§ **Exercise**:
Copy out lines with the word "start" from the material that follows.

§ **Input data**:
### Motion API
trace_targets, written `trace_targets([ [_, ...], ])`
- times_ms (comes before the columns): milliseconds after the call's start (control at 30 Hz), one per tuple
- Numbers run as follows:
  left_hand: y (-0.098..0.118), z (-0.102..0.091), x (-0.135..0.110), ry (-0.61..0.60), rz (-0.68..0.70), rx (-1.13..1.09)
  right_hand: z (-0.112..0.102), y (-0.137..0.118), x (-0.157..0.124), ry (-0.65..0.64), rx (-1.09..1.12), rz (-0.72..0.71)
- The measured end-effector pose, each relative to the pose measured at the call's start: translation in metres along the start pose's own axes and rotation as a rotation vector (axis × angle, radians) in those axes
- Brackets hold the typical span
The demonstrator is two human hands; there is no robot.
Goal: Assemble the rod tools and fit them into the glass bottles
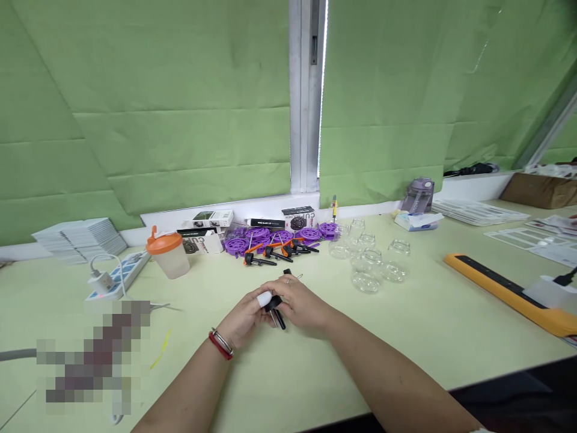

§ **Solution to the exercise**:
- times_ms (comes before the columns): milliseconds after the call's start (control at 30 Hz), one per tuple
- The measured end-effector pose, each relative to the pose measured at the call's start: translation in metres along the start pose's own axes and rotation as a rotation vector (axis × angle, radians) in those axes

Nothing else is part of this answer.